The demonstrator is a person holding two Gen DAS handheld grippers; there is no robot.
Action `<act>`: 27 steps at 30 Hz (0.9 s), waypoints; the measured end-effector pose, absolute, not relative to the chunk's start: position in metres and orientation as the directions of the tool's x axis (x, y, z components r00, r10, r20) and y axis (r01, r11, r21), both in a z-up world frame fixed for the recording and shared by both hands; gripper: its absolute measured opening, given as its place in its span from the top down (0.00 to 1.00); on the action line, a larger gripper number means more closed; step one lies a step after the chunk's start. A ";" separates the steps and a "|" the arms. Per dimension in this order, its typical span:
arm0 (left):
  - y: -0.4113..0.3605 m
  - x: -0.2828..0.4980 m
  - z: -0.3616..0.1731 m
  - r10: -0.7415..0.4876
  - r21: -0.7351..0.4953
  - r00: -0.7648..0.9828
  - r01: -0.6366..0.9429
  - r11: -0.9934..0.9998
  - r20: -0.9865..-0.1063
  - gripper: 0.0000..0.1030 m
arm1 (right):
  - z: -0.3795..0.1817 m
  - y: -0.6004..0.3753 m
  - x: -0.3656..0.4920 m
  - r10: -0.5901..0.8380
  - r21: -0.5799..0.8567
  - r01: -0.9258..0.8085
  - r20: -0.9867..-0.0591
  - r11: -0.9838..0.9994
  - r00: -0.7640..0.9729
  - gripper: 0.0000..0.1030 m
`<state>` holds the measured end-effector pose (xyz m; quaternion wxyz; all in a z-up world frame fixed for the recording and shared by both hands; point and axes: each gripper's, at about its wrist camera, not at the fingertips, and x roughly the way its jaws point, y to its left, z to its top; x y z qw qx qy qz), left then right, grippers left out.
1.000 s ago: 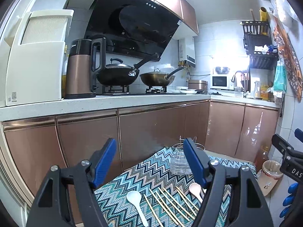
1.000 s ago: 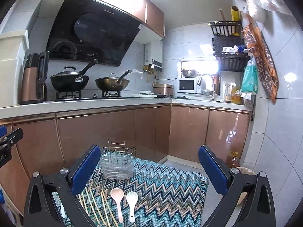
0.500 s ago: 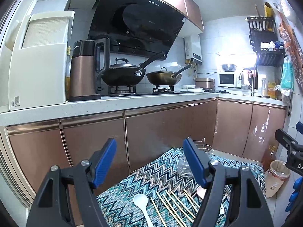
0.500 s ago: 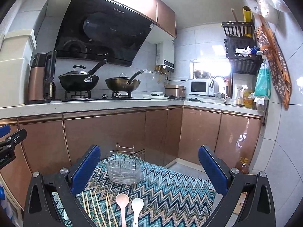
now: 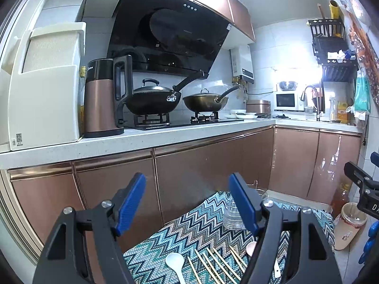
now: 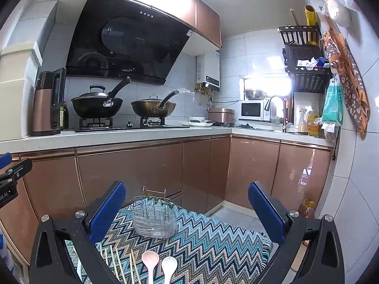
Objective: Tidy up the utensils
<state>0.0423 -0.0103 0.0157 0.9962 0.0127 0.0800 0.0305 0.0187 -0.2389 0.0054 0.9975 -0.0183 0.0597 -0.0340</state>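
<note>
A wire utensil holder (image 6: 154, 217) with a clear base stands on a zigzag-patterned cloth (image 6: 213, 243). In front of it lie several wooden chopsticks (image 6: 116, 260), a pink spoon (image 6: 150, 260) and a white spoon (image 6: 168, 266). In the left wrist view I see another white spoon (image 5: 175, 264), the chopsticks (image 5: 213, 264), the pink spoon (image 5: 251, 247) and the holder (image 5: 231, 217), partly hidden by a finger. My left gripper (image 5: 187, 201) and right gripper (image 6: 187, 209) are both open and empty, held above the cloth.
Copper cabinet doors (image 6: 132, 172) stand behind the cloth under a white counter (image 6: 118, 138) with two woks (image 6: 97, 105), a kettle (image 5: 101, 97) and a sink tap (image 6: 276, 108). A paper cup (image 5: 350, 224) and an oil bottle (image 6: 306, 209) stand on the floor at right.
Both wrist views have tilted up and shifted a little; the cloth and utensils sit lower in frame. Both grippers stay open and empty.
</note>
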 end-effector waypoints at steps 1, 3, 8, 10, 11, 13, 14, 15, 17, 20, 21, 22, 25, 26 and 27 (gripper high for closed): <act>-0.011 0.044 0.016 0.061 0.032 0.985 -0.057 0.998 -0.159 0.31 | 0.006 -0.240 0.019 -0.071 -0.041 0.067 -0.117 0.997 0.991 0.00; -0.012 0.046 0.016 0.062 0.036 0.985 -0.057 0.998 -0.161 0.30 | 0.007 -0.241 0.021 -0.073 -0.041 0.068 -0.119 0.997 0.990 0.00; -0.014 0.055 0.014 0.046 0.033 0.983 -0.041 0.999 -0.176 0.28 | 0.007 -0.245 0.023 -0.075 -0.051 0.069 -0.126 0.996 0.989 0.00; -0.016 0.059 0.013 0.034 0.033 0.982 -0.028 0.999 -0.184 0.28 | 0.008 -0.247 0.025 -0.076 -0.052 0.070 -0.132 0.996 0.988 0.00; -0.017 0.061 0.013 0.027 0.038 0.982 -0.021 0.999 -0.187 0.28 | 0.007 -0.248 0.026 -0.081 -0.053 0.074 -0.136 0.996 0.987 0.00; -0.021 0.065 0.011 0.005 0.046 0.981 0.004 0.999 -0.192 0.28 | 0.005 -0.250 0.027 -0.092 -0.052 0.085 -0.142 0.995 0.986 0.00; -0.022 0.067 0.010 -0.007 0.048 0.981 0.017 0.999 -0.194 0.27 | 0.004 -0.251 0.028 -0.099 -0.051 0.093 -0.146 0.994 0.984 0.00; -0.024 0.068 0.009 -0.022 0.051 0.980 0.033 0.998 -0.196 0.27 | 0.004 -0.252 0.029 -0.106 -0.050 0.100 -0.149 0.994 0.983 0.00; -0.029 0.071 0.006 -0.047 0.060 0.979 0.060 0.996 -0.197 0.27 | 0.002 -0.254 0.030 -0.115 -0.047 0.109 -0.158 0.993 0.981 0.00; -0.032 0.076 0.002 -0.075 0.059 0.976 0.089 0.994 -0.206 0.27 | 0.001 -0.257 0.032 -0.135 -0.050 0.129 -0.163 0.990 0.977 0.00; -0.032 0.078 0.001 -0.080 0.058 0.975 0.094 0.994 -0.208 0.27 | 0.001 -0.257 0.032 -0.141 -0.052 0.134 -0.166 0.990 0.976 0.00; -0.032 0.080 0.000 -0.085 0.056 0.974 0.099 0.993 -0.210 0.27 | 0.001 -0.257 0.033 -0.147 -0.055 0.140 -0.168 0.989 0.975 0.00; -0.031 0.085 -0.002 -0.092 0.053 0.972 0.106 0.993 -0.215 0.27 | 0.002 -0.257 0.035 -0.155 -0.061 0.147 -0.168 0.987 0.973 0.00; -0.031 0.087 -0.002 -0.093 0.053 0.972 0.106 0.993 -0.217 0.27 | 0.002 -0.256 0.036 -0.156 -0.063 0.148 -0.169 0.987 0.973 0.00; -0.030 0.089 -0.003 -0.093 0.053 0.971 0.107 0.993 -0.219 0.27 | 0.001 -0.256 0.038 -0.156 -0.066 0.147 -0.170 0.987 0.973 0.00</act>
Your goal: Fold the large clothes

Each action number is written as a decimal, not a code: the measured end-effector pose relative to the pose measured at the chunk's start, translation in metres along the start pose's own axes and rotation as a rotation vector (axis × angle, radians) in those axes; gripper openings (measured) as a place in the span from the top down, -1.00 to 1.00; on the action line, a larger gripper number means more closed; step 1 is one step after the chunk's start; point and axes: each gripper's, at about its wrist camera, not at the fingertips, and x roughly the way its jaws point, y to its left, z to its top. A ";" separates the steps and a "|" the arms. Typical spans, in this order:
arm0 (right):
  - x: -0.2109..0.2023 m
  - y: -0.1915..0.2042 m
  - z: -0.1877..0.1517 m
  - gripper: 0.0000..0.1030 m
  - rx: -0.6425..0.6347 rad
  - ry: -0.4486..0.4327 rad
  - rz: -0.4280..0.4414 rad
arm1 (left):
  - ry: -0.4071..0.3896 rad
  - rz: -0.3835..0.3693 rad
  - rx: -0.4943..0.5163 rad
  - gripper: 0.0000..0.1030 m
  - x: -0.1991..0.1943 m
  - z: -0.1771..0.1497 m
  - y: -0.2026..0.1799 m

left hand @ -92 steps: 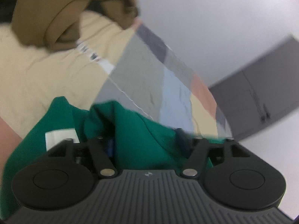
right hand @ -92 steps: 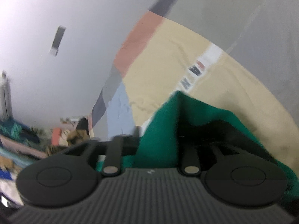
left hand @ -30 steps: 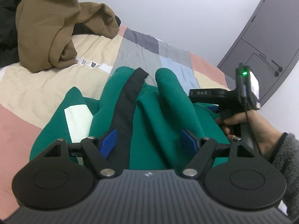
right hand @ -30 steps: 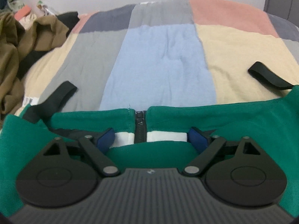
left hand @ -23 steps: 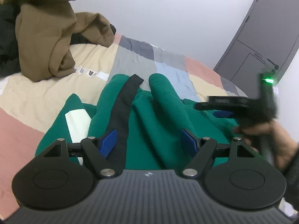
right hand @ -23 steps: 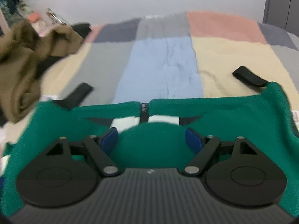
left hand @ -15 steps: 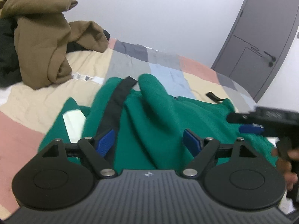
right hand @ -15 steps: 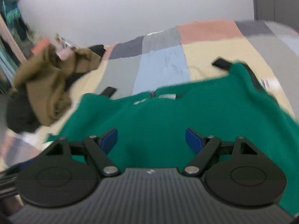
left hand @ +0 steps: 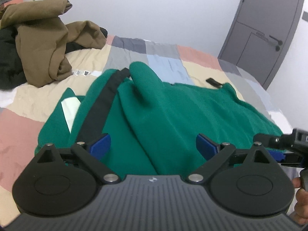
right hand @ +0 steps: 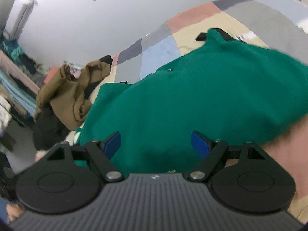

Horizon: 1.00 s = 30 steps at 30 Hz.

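Both grippers have pulled back from the green fleece jacket (left hand: 173,111) since a second ago, and the right gripper (right hand: 156,144) has swung off to the side, so its view now tilts. Back then the right gripper sat close over the zipper and white collar strip; now it sees a wide stretch of green cloth instead.

The left gripper (left hand: 153,145) has just been opening, and its blue pads (left hand: 101,143) stand far apart. Green cloth shows between them, but the pads do not press on it. The right gripper's blue pads (right hand: 199,144) also stand wide apart and squeeze nothing.

The jacket lies spread on the patchwork bed cover (left hand: 163,57), filling the middle of the left view. A black strip (left hand: 107,96) runs along it toward 11 o'clock, and a white patch (left hand: 69,107) shows at 9 o'clock. One sleeve bulges up at 12 o'clock.

A brown garment (left hand: 48,44) is heaped on the bed at 10 o'clock, with dark clothes (left hand: 7,57) beside it. A grey door (left hand: 269,28) stands at 2 o'clock.

At 3 o'clock in the left view, the right gripper's black frame pokes in, and a bit of the person's hand (left hand: 301,206) shows below it.
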 end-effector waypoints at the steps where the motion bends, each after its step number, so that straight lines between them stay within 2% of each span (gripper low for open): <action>1: -0.002 -0.004 -0.003 -0.62 0.030 -0.002 0.007 | 0.004 -0.005 -0.002 -0.90 -0.001 -0.002 -0.002; 2: -0.004 -0.007 -0.006 -0.68 0.053 0.003 0.016 | 0.005 -0.019 -0.008 -0.90 -0.003 -0.005 -0.003; 4: -0.003 -0.014 -0.011 -0.70 0.115 0.030 0.041 | 0.006 -0.061 -0.039 -0.90 -0.008 -0.011 -0.004; 7: -0.001 -0.030 -0.019 -0.80 0.239 0.048 0.103 | 0.029 -0.138 -0.135 -0.90 -0.010 -0.018 0.001; 13: 0.018 -0.061 -0.026 -0.82 0.478 0.083 0.141 | 0.163 -0.254 -0.371 -0.90 0.015 -0.030 0.025; 16: 0.027 -0.075 -0.031 -0.83 0.603 0.102 0.142 | 0.225 -0.278 -0.499 -0.90 0.031 -0.037 0.041; 19: 0.033 -0.087 -0.032 -0.83 0.672 0.074 0.132 | 0.265 -0.285 -0.635 -0.90 0.043 -0.047 0.058; 22: 0.036 -0.101 -0.028 -0.82 0.698 -0.004 0.074 | 0.277 -0.276 -0.743 -0.90 0.050 -0.056 0.072; 25: 0.039 -0.109 -0.026 -0.86 0.746 -0.025 0.098 | 0.280 -0.290 -0.855 -0.90 0.057 -0.064 0.083; 28: 0.030 -0.109 -0.024 -0.86 0.744 -0.081 0.106 | 0.270 -0.342 -0.918 -0.90 0.064 -0.068 0.091; 30: 0.024 -0.115 -0.024 -0.86 0.778 -0.111 0.125 | 0.226 -0.360 -0.967 -0.88 0.066 -0.069 0.095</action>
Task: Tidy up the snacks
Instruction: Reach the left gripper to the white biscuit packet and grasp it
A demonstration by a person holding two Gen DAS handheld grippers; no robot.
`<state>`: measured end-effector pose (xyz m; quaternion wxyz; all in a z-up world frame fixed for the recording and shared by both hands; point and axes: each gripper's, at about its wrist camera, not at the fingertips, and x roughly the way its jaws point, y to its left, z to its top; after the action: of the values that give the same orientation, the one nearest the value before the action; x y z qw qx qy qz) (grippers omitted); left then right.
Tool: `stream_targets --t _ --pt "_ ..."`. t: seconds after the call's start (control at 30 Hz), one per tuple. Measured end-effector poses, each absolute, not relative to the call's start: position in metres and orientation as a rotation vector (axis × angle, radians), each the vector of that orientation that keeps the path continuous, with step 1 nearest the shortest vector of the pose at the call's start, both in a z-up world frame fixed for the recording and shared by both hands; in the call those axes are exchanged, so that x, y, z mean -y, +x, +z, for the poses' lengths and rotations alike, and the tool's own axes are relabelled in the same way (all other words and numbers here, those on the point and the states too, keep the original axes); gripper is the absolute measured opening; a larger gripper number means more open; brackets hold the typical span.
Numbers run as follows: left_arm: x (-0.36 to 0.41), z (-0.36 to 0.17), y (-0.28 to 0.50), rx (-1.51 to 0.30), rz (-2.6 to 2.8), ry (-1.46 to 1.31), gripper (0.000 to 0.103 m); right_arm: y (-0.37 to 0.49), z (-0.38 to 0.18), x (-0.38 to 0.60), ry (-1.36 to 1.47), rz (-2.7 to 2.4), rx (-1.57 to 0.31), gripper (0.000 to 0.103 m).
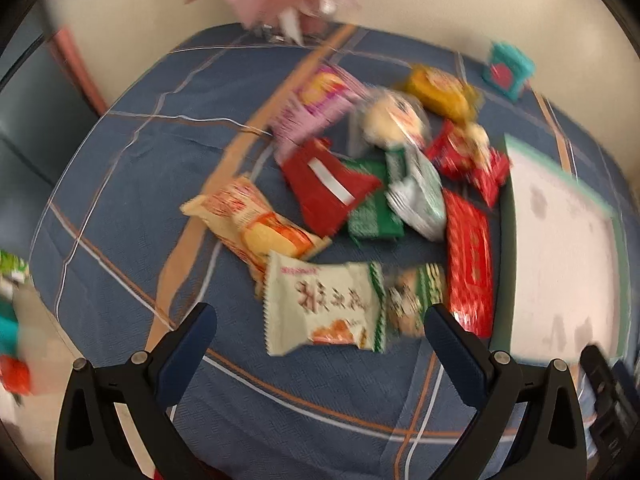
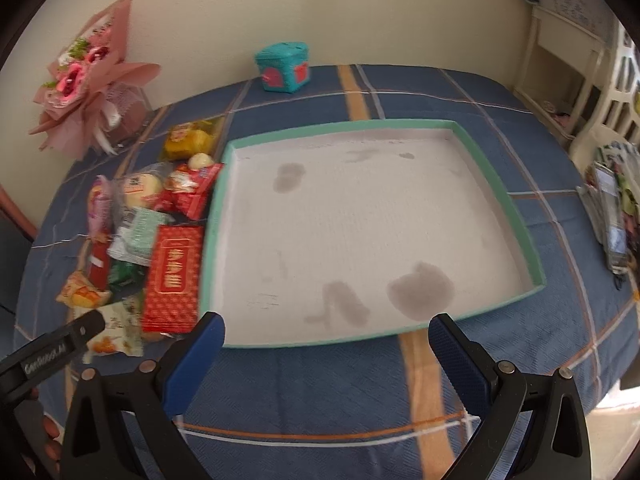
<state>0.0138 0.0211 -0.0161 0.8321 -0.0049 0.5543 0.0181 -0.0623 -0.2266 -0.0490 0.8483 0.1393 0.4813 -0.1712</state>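
Roughly a dozen snack packets [image 1: 360, 208] lie heaped on the desk [image 2: 320, 408] just left of the tray [image 2: 500, 200], which holds nothing yet. Both the left hand-held gripper [image 1: 320, 344] and the right hand-held gripper [image 2: 326, 356] have fingers spread apart, empty. Best to take the nearest pale rice-cracker packet [image 1: 324, 308] by one crimped edge, clear of neighbours. The wrappers look glossy, crinkly and slippery.

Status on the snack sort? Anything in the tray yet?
Nothing done yet: the green-rimmed tray holds no snacks, only stains. In hand: nothing; the left gripper is open, hovering by the pale packet; the right gripper is open over the tray's near edge. Left: the whole snack pile, including the red packet, lies on the blue cloth beside the tray.
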Motion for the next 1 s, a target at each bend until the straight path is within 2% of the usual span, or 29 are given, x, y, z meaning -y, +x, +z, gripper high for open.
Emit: stream_targets --t 0.33,0.4,0.53,0.6,0.8,0.93,1.0 --pt "-0.064 -0.031 0.033 -1.192 0.051 -0.261 0.103 -0.027 -0.058 0.187 0.336 -0.151 -1.038 0.103" --pt "-0.069 -0.033 0.032 -1.2 0.076 -0.252 0.103 -0.021 -0.059 0.176 0.309 -0.129 -1.041 0.096" --pt "-0.068 -0.041 0.037 -1.245 0.099 -0.2 0.103 -0.01 -0.063 0.155 0.28 -0.092 -1.05 0.088" --pt "-0.068 -0.045 0.04 -1.27 0.092 -0.222 0.103 -0.006 -0.065 0.149 0.264 -0.081 -1.057 0.081" --pt "-0.069 -0.064 0.044 -1.34 0.045 -0.285 0.103 0.009 -0.076 0.144 0.259 -0.084 -1.098 0.068" --pt "-0.067 -0.081 0.05 -1.381 0.027 -0.313 0.1 0.013 -0.078 0.146 0.264 -0.089 -1.102 0.067" --pt "-0.069 -0.093 0.053 -1.395 0.025 -0.305 0.091 0.013 -0.079 0.146 0.26 -0.087 -1.103 0.067"
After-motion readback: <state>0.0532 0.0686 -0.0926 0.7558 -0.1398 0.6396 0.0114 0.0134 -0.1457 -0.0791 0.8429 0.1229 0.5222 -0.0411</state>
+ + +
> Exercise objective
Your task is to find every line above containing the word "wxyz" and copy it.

> Task response
`<state>` holds the measured end-effector pose (xyz m; quaternion wxyz; all in a z-up world frame fixed for the recording and shared by both hands; point and axes: each gripper's, at about its wrist camera, not at the fingertips, and x roughly the way its jaws point, y to its left, z to its top; x y z qw qx qy qz), left then right, grippers left out.
`<state>`: measured end-effector pose (xyz m; quaternion wxyz; all in a z-up world frame fixed for the recording and shared by both hands; point and axes: each gripper's, at about its wrist camera, not at the fingertips, and x roughly the way its jaws point, y to its left, z to its top; after the action: of the values that give the same orientation, the one nearest the value before the action; x y z qw qx qy qz) (grippers omitted); left then right.

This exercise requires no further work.